Match summary

Delta Round 2 provided plenty of advancing slots for competitors. Just one room was enough for the competition, and the 20 competitors only needed a positive score to advance.

China brought the top four scorers to the match. ahyangyi, with the fastest submissions for all three problems and some extra points earned during challenge phase, won the match by a solid margin. Rounding out the top four were sunxiangtao, gooooodle and wintokk.

The Problems

FrequentPairs

Used as: Division One - Level One:

Value 250

Submission Rate 20 / 20 (100.00%)

Success Rate 17 / 20 (85.00%)

High Score ahyangyi for 247.64 points (2 mins 46 secs)

Average Score 225.40 (for 17 correct submissions)

The small number of words and their sizes made it possible to simply test for all possible pairs of letters in every position still under runtime restrictions, in about 26²*50²=1.7M iterations. It would be faster, however, to cycle through all word positions only once, counting the different letter combinations in a table. Keep in mind in any case that the order does not matter, so a single counter should be used for both "ab" and "ba," for example.
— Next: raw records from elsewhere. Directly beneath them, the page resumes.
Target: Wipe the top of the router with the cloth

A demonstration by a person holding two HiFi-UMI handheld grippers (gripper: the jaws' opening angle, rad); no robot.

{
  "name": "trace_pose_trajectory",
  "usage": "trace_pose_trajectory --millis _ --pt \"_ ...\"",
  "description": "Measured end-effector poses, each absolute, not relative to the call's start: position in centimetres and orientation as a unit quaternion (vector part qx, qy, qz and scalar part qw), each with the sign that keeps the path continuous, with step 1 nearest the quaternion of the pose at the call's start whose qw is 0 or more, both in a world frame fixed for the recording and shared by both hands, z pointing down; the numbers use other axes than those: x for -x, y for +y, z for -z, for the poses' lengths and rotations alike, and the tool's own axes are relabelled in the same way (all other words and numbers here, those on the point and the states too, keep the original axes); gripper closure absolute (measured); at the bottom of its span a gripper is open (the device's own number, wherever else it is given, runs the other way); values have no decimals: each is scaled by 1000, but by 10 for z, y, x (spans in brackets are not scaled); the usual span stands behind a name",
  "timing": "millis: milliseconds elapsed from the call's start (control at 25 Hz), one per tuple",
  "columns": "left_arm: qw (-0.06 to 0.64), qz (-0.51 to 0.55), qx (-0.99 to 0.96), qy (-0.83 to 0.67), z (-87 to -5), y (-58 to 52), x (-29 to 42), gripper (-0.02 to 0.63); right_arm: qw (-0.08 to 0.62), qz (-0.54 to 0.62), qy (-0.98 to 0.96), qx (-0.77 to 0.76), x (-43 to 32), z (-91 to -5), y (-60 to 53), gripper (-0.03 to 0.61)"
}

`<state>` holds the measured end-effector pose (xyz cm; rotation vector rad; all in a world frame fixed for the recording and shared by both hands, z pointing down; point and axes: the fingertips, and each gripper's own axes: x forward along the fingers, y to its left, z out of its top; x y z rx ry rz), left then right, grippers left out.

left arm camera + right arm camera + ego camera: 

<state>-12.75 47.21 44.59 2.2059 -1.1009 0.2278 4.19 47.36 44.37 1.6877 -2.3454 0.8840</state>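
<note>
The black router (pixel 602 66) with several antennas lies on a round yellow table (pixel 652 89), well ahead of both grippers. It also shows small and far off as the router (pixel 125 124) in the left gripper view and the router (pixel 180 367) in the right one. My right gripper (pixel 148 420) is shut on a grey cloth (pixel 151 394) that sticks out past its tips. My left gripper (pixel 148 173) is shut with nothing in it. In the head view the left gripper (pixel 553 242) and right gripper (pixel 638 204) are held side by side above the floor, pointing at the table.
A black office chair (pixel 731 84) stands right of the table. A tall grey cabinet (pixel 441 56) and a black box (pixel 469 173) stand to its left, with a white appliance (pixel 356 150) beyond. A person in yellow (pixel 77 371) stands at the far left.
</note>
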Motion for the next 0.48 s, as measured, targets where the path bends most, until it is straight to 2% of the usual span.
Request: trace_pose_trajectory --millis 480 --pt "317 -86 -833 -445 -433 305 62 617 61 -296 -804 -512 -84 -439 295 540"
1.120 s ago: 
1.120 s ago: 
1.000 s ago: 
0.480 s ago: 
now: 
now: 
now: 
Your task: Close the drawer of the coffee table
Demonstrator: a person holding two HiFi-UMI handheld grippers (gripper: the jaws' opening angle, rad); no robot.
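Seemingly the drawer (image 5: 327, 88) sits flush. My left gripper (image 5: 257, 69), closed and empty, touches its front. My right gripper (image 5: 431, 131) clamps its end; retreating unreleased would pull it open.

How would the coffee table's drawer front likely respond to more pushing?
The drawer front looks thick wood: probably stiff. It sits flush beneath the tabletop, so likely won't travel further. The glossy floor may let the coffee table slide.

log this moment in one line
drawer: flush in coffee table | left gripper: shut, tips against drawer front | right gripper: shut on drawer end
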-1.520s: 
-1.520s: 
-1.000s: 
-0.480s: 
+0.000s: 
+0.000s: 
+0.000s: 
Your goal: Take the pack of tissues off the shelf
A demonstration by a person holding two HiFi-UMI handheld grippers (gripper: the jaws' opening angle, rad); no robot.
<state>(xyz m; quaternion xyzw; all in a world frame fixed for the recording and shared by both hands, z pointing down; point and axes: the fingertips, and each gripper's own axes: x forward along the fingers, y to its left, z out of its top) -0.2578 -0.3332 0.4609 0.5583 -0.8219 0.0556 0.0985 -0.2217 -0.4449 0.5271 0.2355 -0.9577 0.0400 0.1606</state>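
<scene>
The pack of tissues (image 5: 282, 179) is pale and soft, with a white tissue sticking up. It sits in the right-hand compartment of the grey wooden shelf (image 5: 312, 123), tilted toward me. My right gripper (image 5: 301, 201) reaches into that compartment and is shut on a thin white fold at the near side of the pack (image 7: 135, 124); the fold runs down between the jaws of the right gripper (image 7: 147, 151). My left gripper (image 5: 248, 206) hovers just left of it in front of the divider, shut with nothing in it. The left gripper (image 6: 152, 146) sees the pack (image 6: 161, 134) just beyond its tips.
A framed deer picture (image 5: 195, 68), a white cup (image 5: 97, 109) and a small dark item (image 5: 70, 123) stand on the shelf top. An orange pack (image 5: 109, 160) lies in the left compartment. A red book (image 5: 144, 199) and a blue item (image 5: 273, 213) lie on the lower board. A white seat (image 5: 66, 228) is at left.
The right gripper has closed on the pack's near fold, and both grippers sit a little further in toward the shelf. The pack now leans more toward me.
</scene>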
See tranquiliser's for an example of the simplest solution mentioned, and you can see how big the word set (or sizes) might grow before timing out. For the other type of solution (even if using strings and map as auxiliary tools), see gooooodle's -- and you can do the exercise of optimizing it without using maps as homework.

PipePatcher

Used as: Division One - Level Two:

Value 500

Submission Rate 19 / 20 (95.00%)

Success Rate 17 / 19 (89.47%)

High Score ahyangyi for 492.50 points (3 mins 31 secs)

Average Score 437.56 (for 17 correct submissions)

This problem also has a simple solution that doesn't require a complex algorithm, but only one strategy is optimal and quick to construct. Consider the leak positions ordered by distance the endpoint. To cover the first leak (which has to be done, at some moment) the most reasonable option is to put the L-inch tape in a way that it covers as many leaks as possible to the right. If this first leak was at position k, this will cover any leak up to position k+L-1, inclusive. There is no need to consider any more leaks up to that position. Following this strategy with the rest of the leaks will give an optimum way to choose where to put each tape.

Most successful solutions implemented exactly that with two nested loops. Refer for example to the fastest solution:

int patches(int L, vector  leaks) {
  int i, j, s;
  sort(leaks.begin(), leaks.end());
  s = 0;
  for (i = 0; i < leaks.size(); ) {
    s ++;
    j = i;
    while (leaks[i] - leaks[j] < L)
      i ++;
  }
  return s;
}

CalculatorDisplay

Used as: Division One - Level Three:

Value 1000

Submission Rate 17 / 20 (85.00%)

Success Rate 10 / 17 (58.82%)

High Score ahyangyi for 937.39 points (7 mins 26 secs)

Average Score 748.25 (for 10 correct submissions)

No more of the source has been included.